On August 4, 2008, I suffered a MASSIVE stroke. It put me in a coma-like state for two months, and in various hospitals, physical rehab centers and such for a total of eleven months, and made me a "left-side hemiplegic" (I have very little control over the left half of my body), and I've lived my life in a motorized wheelchair ever since. Fortunately for me, I have The Bestest Wife In The World, My Susan. She possibly saved my life, and at minimum saved me from further brain damage by immediately calling 911, despite my objections ("Don' call 911. Ahm prfckly fahn...") She was my tireless healthcare advocate for those eleven months I was in hospitals and such, and has been my tireless (okay, she tires now and then) caregiver ever since. I'm not a religious man, but if I were in charge of the dictionary, The word "blessing" would have a picture of My Susan next to it. I mention my stroke here because I think it was caused, indirectly, by my Anosmia. As a child, I learned that food tasted better to me if I salted it. I ended up salting the bejeebers out of EVERYTHING I ate - compensating, I think, for my anosmia's blunting the flavor of food. Over thedecades, this sodium intake resulted in an insanely high blood pressure (300/180 at one point). I also think that anosmics tend to attach far more importance to food's texture than other people do, perhaps compensating for the missing "aroma" piece of the Flavor Equation. For me, the preferred texture was CRUNCHY. This translated to a love of fried foods, which, along with my huge sodium intake, made me pack on the pounds. At the time of my stroke, I weighed 398 pounds.
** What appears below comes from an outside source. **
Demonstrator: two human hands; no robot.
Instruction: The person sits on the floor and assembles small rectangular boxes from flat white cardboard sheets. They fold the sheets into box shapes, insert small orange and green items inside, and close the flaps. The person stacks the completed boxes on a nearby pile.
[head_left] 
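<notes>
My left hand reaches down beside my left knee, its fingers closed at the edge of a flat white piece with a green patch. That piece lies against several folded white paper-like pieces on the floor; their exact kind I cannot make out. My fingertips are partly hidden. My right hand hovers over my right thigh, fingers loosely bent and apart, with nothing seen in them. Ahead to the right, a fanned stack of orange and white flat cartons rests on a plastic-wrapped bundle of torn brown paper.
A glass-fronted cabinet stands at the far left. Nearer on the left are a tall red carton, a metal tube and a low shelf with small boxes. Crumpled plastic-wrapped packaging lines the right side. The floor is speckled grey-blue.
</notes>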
For a 6'1" tall man, that put me beyond Morbidly Obese. So, a morbidly obese 50-year-old man with insanely high blood pressure made me a stroke or heart attack just waiting to happen. So yes, I believe that my stroke (and my subsequent heart attack this year) is definitely liked (though indirectly) to my anosmia. I'm not saying that it is a foregone conclusion that an anosmic will eventually have a stroke or heart attack. Not all anosmics have the love of salt and fried foods that I had for nearly 50 years, so not all anosmics are morbidly obese or are hypertensive. But I think other anosmics (especially young ones) could benefit from the above cautionary tale, which is why I have shared it here.
RSLancastr Message
26 Nov 2011, 05:09 AM

During my extended hospital stay following the stroke, I occasionally wondered if the damage the stroke had done to my brain might somehow effect my anosmia. Would I develop a sense of smell, even if only partially, perhaps only via one nostril? Would my anosmia be even more pronounced on the left side of my body? (how more prounced that "non-existant could it possibly be? The answer, in my case anyway, was that the stroke has caused no discernible difference in my anosmia one way or the other. But had my stroke imapted another area of my brain (the area dealing with sense of smell), who knows what might have happened?
RSLancastr Message
26 Nov 2011, 05:12 AM

Please forgive the typos in that last post. I'll blame them on the stroke, only because it's a convenient excuse.